Assignment
The answer must be every line of the records below that contains the word "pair".
>>
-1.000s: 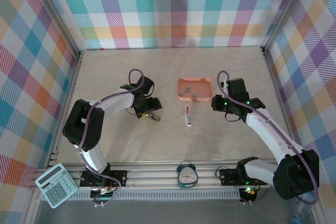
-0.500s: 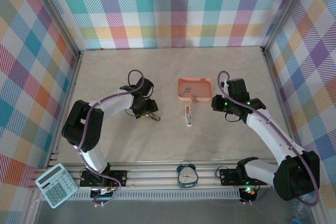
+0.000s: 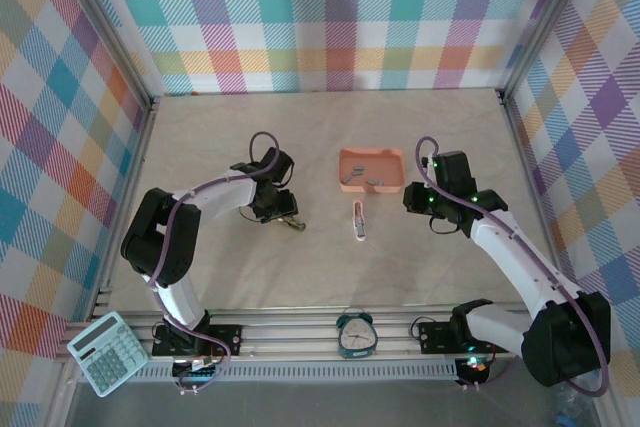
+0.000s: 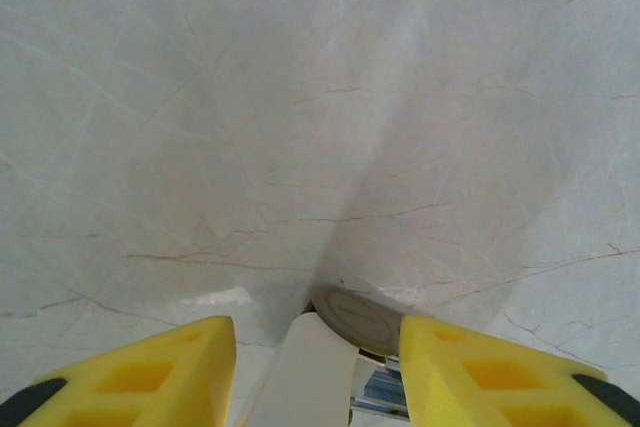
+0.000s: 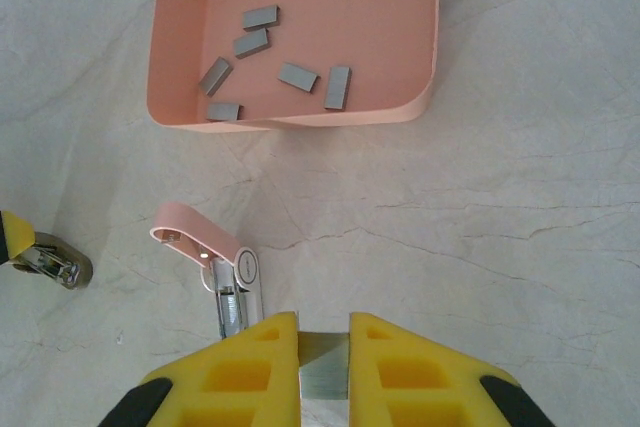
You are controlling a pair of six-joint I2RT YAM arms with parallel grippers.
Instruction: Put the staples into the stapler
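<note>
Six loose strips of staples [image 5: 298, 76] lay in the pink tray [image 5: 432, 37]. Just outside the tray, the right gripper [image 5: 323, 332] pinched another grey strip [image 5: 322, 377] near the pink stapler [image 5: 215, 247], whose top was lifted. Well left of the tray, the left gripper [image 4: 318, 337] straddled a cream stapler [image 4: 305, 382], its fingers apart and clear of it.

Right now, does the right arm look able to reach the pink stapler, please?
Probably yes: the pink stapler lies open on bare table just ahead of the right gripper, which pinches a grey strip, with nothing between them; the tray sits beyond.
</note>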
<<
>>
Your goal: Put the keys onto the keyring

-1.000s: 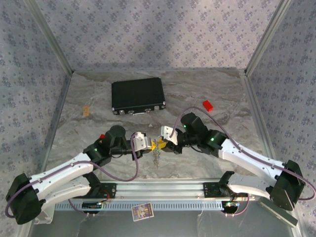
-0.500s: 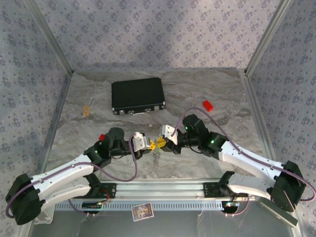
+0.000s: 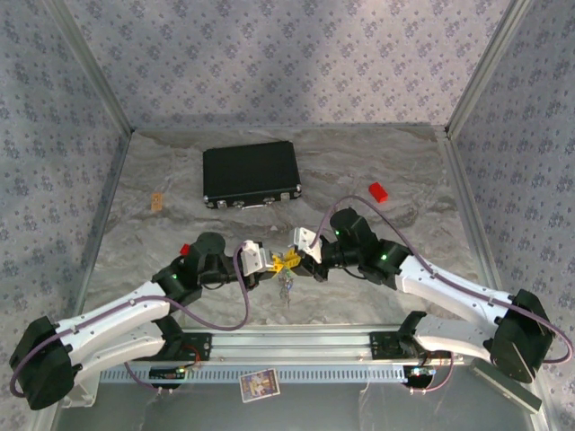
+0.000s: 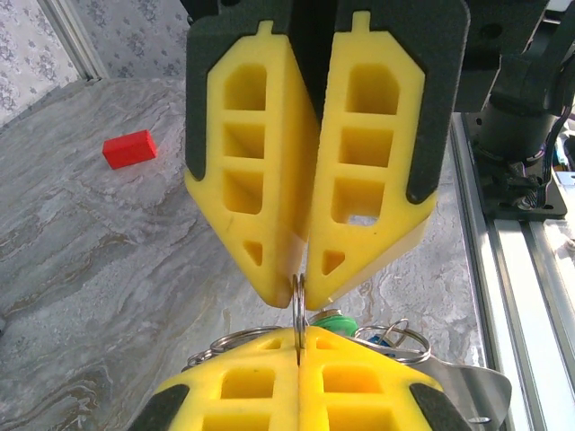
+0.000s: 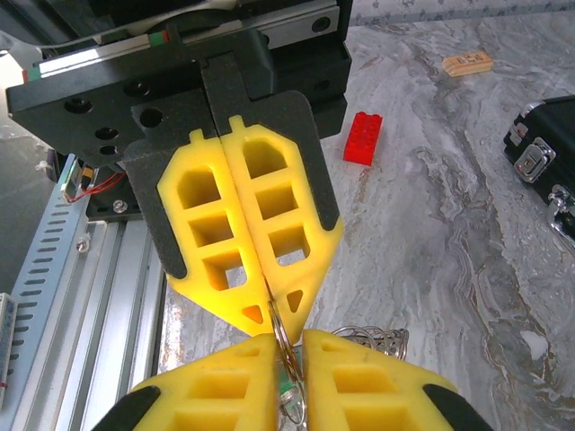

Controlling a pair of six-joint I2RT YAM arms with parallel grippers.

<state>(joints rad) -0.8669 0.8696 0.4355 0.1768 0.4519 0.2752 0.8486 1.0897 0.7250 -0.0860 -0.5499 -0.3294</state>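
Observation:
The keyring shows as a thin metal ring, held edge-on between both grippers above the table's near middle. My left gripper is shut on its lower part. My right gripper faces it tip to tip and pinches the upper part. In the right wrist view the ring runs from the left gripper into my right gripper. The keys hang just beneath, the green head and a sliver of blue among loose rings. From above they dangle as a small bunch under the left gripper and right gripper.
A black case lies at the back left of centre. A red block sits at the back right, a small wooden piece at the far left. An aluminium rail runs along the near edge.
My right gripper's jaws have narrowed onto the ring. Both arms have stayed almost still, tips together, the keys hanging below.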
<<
Task solution
You are controlling a pair of six-joint I2RT YAM arms with parallel grippers.
Controlling a pair of six-joint I2RT YAM arms with parallel grippers.

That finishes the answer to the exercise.